Maar Wilders koppelt daar ten onrechte de islam aan. Het is geen islamitisch probleem. Ik heb net een Russische vrouw gesproken die onderzoek doet naar de drugsmaffia hier. Ze was geschokt, want die blijkt grotendeels in handen van Joden. Ik heb haar meteen gevraagd: Marokkaanse Joden? Ja dus. Marokkanen vormen in alle landen een probleem. Als het aan de islam zou liggen, zouden ook Turken een probleem vormen. Wilders’ diagnose klopt niet, en de oplossingen die hij aandraagt werken dus ook niet.’

Hoe luidt uw diagnose dan?
‘Marokkanen vormen een probleem door hun belabberde opvoedingsmethoden en vooral door een soort ingebakken minderwaardigheidscomplex, dat mede te danken is aan de Franse kolonisatoren. Turken zijn trots op hun afkomst, Marokkanen niet. Ik kwam uit een klein dorpje naar Rabat om rabbijn te worden. Op school daar vroeg een meisje, Sylvia , wat we thuis spraken. Mijn ouders waren Berber en analfabeet. Ik antwoordde dat we thuis Frans spraken, anders was je een nietswaardige Marokkaan. Ze sprak het zelf ook niet, maar ze geloofde me. Vanaf die tijd ging het goed op school. Mijn moeder was toen zwanger en heeft mijn zusje Sylvia genoemd.

De opvoeding is echt belabberd. Marokkaanse kinderen weten nooit waar ze aan toe zijn. De ene dag klimmen ze op schoot bij vader die dat leuk vindt en trekken aan zijn baard, de volgende dag doen ze dat weer en krijgen ze een pak slaag. Er is geen enkele zekerheid. Dat is funest. Je moet opgroeien met gevoel voor je menswaardigheid, niet met klappen.’

U bent er zelf goed uitgekomen.
‘Ik ben zelf Marokkaan, ik herken hun situatie vanuit mijn eigen opvoeding. Maar het klopt. Dat is deels te danken aan de Joodse gemeenschap in Marokko, die erg hecht was en deels aan karaktereigenschappen. Maar ik ben nog steeds de enige eerste generatie- Marokkaan die hoogleraar is in Nederland. In heel Europa zijn er misschien zes. Dat is toch treurig. Marokkanen doen het niet goed. Kijk naar jonge Marokkaanse vrouwen: een kwart voorziet in eigen levensonderhoud, onder niet-Marokkanen is dat 60 procent.’

Dus de Marokkanen die het goed doen, zijn eigenlijk de uitzondering die de regel bevestigt?
‘Ja, Marokkanen die het goed doen zijn een uitzondering. Het is lastig om met je minderwaardigheidscomplex af te rekenen. In uw krant verscheen een stuk, van onder anderen Laila Ezzeroili, dat Marokkanen trots moeten zijn op hun Marokkaan-zijn en daar volledig voor moeten kiezen. Dat is een extreem standpunt. Ik pleit voor het beste uit twee werelden. Leer accepteren dat je Marokkaan bent en leer dan wat Nederlanders belangrijk en goed vinden. Marokkanen zitten voor een groot deel nog in een premoderne samenleving met een sterk ‘wij’ versus ‘zij’-gevoel, met andere opvattingen over de verhouding tussen mannen en vrouwen, over vrijheid van meningsuiting en over respect.

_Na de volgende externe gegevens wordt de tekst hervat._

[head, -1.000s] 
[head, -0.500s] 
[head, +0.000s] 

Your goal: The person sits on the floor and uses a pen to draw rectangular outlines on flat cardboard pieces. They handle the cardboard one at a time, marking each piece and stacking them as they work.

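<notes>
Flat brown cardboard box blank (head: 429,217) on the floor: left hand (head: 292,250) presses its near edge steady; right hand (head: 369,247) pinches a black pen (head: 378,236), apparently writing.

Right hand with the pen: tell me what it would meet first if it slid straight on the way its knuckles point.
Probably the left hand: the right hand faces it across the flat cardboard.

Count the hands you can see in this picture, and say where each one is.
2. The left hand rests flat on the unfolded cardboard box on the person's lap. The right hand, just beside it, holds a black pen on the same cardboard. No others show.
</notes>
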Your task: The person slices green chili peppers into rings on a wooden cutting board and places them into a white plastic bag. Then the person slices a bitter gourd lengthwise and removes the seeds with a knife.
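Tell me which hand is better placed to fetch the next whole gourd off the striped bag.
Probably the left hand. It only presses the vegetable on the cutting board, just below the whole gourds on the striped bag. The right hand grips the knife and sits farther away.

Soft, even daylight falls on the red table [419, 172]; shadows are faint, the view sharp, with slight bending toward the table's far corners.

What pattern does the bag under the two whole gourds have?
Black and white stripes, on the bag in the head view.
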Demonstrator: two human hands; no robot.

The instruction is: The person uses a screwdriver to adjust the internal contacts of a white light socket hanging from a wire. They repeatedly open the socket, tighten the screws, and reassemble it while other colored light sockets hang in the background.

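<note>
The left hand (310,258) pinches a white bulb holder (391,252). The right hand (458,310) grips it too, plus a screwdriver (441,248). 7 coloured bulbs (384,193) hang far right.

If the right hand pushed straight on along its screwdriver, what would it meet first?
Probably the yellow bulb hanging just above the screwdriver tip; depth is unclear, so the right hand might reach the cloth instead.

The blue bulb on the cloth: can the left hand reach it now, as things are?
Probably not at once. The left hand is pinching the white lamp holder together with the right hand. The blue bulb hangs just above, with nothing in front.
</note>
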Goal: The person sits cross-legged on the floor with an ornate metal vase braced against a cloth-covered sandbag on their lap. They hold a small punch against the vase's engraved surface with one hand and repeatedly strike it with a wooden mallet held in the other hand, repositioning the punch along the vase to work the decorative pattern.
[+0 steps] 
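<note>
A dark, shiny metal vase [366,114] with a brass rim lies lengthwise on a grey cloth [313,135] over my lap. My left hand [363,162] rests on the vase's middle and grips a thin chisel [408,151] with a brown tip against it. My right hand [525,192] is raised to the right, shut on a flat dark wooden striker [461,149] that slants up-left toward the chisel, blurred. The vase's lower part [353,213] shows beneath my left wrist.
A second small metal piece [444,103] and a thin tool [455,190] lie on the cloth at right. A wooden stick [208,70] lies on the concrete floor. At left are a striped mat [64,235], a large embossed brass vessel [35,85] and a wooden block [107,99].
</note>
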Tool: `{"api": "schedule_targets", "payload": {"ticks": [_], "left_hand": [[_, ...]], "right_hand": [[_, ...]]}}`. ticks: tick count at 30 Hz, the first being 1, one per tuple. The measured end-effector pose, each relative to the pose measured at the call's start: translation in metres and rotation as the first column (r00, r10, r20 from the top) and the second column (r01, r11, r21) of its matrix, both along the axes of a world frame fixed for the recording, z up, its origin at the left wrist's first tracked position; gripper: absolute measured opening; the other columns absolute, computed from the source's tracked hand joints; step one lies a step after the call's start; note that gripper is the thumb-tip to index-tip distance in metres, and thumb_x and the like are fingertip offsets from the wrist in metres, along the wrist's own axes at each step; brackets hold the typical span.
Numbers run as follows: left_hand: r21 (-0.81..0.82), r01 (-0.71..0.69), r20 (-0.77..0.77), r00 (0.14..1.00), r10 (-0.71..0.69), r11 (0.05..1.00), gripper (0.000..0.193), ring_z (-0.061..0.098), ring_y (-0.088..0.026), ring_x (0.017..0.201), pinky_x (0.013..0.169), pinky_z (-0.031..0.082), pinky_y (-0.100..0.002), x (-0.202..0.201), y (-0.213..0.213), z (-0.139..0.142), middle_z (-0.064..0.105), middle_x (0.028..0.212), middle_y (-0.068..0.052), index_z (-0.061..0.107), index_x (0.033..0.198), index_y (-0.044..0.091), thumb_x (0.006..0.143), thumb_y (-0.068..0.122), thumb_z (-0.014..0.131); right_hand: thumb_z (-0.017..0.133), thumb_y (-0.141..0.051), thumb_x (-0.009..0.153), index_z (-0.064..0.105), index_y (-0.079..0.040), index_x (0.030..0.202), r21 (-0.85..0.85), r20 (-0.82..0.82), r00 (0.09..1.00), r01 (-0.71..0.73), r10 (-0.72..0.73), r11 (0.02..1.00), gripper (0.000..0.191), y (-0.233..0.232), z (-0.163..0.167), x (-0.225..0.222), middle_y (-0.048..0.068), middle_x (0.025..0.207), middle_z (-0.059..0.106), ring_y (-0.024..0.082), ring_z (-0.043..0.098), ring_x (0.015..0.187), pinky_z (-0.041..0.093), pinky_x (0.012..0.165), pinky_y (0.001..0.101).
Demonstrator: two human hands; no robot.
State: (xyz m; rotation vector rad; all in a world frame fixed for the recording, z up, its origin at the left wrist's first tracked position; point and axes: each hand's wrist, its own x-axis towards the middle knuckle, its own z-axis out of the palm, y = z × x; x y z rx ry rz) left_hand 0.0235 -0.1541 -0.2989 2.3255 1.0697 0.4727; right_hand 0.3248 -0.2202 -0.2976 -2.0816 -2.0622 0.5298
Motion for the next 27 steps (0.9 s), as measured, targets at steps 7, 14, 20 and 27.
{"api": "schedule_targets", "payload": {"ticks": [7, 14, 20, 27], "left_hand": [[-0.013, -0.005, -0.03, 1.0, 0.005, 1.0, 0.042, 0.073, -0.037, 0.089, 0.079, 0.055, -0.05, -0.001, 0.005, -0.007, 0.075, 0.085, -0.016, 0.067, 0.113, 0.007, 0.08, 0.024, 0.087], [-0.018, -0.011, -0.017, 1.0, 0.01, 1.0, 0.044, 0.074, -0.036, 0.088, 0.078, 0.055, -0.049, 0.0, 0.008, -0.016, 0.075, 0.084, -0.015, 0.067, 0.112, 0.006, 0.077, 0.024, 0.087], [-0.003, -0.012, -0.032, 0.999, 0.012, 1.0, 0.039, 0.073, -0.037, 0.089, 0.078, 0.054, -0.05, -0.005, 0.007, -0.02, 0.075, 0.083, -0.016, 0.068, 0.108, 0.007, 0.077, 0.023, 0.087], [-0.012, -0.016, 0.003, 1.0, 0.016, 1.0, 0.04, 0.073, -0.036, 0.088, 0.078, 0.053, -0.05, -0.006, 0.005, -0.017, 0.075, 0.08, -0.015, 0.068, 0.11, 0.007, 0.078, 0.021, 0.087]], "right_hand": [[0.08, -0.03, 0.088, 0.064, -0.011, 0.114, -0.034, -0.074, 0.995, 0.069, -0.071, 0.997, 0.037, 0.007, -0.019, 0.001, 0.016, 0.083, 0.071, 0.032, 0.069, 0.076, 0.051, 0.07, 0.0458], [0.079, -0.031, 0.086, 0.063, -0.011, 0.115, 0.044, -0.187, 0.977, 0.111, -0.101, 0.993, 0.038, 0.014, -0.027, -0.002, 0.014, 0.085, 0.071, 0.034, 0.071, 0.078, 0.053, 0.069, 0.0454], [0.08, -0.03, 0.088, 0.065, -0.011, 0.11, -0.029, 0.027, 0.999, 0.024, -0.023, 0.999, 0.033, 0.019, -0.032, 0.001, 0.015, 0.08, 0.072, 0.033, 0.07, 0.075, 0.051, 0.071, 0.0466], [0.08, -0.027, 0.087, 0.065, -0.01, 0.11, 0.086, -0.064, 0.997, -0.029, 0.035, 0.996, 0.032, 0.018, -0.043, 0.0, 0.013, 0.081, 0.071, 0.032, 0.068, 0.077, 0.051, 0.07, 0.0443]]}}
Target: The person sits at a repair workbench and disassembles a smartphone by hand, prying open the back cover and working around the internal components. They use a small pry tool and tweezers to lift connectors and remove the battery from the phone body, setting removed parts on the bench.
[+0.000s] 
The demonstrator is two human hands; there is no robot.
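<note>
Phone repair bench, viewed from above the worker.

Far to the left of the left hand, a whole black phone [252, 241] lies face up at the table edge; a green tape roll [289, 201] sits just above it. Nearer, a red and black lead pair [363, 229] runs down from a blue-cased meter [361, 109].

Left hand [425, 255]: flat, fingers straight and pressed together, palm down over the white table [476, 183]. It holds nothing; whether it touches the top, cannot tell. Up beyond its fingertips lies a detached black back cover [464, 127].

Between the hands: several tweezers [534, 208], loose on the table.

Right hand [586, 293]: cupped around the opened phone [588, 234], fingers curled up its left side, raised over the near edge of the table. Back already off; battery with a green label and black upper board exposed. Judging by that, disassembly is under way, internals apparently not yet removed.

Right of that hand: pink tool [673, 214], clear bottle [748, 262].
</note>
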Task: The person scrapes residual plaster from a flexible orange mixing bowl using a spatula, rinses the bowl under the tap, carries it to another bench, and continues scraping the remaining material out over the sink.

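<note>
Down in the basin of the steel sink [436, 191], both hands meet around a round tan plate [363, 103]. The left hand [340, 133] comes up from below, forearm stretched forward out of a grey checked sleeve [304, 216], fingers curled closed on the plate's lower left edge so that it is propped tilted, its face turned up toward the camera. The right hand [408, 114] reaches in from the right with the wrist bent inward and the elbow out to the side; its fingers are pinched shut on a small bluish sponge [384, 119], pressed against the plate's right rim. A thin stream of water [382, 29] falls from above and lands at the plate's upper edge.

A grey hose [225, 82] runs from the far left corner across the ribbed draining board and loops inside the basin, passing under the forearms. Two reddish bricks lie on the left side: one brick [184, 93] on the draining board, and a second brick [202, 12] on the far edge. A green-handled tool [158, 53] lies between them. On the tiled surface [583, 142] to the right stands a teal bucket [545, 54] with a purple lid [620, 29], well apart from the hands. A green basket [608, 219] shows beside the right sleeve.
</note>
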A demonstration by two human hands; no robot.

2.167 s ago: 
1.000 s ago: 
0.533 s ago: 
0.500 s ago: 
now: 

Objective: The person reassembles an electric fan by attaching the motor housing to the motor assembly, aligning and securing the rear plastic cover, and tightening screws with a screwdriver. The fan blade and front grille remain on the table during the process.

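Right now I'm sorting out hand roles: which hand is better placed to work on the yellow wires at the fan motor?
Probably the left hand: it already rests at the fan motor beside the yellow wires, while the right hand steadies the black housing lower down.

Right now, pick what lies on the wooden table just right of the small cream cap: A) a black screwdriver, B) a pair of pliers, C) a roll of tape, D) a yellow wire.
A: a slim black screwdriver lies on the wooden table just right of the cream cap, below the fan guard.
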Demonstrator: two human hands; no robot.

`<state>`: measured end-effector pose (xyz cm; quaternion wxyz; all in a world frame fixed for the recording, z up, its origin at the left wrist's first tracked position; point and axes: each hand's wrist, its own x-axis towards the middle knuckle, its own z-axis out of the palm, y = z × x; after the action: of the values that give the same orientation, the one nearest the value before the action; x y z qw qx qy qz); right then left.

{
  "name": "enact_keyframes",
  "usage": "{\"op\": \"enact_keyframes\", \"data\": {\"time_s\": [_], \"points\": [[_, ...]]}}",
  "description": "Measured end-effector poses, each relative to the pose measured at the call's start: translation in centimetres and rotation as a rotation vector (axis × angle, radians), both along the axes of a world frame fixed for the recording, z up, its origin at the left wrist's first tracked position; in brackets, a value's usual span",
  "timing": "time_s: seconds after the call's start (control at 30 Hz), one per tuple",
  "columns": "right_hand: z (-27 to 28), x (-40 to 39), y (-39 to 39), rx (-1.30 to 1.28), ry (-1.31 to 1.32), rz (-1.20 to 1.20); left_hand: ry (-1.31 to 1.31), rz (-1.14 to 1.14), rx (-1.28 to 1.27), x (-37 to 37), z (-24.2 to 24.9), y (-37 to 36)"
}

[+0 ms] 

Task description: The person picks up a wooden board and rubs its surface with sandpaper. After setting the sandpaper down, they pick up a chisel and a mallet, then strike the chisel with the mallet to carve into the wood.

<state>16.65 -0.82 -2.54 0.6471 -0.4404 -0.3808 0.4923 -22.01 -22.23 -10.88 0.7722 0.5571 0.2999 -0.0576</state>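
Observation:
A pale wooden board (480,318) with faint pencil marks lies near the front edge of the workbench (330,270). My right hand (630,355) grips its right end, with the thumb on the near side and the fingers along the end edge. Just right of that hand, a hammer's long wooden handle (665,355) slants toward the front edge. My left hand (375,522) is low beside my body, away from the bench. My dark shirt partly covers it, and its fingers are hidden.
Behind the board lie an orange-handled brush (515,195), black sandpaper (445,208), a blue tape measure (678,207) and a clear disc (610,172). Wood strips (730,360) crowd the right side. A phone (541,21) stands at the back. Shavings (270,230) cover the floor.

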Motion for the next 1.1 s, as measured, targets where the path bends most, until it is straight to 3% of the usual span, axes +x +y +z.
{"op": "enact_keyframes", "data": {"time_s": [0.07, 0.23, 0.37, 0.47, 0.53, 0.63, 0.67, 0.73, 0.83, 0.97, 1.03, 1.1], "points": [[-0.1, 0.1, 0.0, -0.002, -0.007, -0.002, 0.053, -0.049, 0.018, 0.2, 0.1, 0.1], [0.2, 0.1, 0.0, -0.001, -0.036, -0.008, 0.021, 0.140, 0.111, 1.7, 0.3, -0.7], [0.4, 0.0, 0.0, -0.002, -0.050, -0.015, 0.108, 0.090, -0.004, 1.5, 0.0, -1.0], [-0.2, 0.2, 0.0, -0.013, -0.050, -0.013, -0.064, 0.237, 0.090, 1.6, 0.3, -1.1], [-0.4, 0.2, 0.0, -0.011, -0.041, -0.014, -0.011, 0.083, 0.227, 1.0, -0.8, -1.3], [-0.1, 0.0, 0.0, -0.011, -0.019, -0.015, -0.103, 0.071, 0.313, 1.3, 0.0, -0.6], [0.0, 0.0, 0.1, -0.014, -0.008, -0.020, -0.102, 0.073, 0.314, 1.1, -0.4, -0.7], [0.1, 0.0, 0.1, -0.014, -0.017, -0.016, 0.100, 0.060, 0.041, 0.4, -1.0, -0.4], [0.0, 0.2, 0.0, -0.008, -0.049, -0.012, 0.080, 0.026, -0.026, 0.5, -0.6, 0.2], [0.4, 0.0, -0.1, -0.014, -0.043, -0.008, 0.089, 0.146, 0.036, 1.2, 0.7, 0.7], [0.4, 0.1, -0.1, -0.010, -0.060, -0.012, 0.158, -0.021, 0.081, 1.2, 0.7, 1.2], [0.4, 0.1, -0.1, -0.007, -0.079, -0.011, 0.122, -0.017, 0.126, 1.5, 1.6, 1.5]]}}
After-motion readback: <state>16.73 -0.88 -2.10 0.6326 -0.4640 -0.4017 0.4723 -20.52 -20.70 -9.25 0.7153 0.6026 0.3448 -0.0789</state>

Stop met al die programma’s in gemeenten die handenvol geld kosten en niet werken, daarin heeft Wilders gelijk. Je kunt beter zelfinzicht vergroten met spelletjes en leuke series op tv, dan vrouwen leren fietsen. Marokkanen moeten leren inzien waarom ze doen wat ze doen en inzien wat Nederlanders belangrijk vinden. Ze moeten twee brillen kunnen op- en afzetten: een Marokkaanse en een Nederlandse.’

U vraagt haast het onmogelijke.
‘Moet je dan niets doen? Er is een Marokkanenprobleem. Dat is ellendig voor de groep zelf en voor de hele samenleving. Hele wijken zijn ontoegankelijk. Dat is onaanvaardbaar. Zoals het ook onaanvaardbaar is dat het potentieel van een hele groep verloren gaat.’

http://www.volkskrant.nl/vk/nl/3184/opinie/article/detail/3423709/2013/04/11/Marokkaan-die-het-goed-doet-is-een-uitzondering.dhtml

David Pinto is hoogleraar-directeur Inter-Cultureel Instituut, Henk Müller is opinieredacteur van de Volkskrant.

Eén gedachte over “‘Marokkaan die het goed doet is een uitzondering’

  1. Ge kunt zeggen of schrijven wat je wil ! een goeie Marokkaan is gene slechte !

Reacties zijn gesloten.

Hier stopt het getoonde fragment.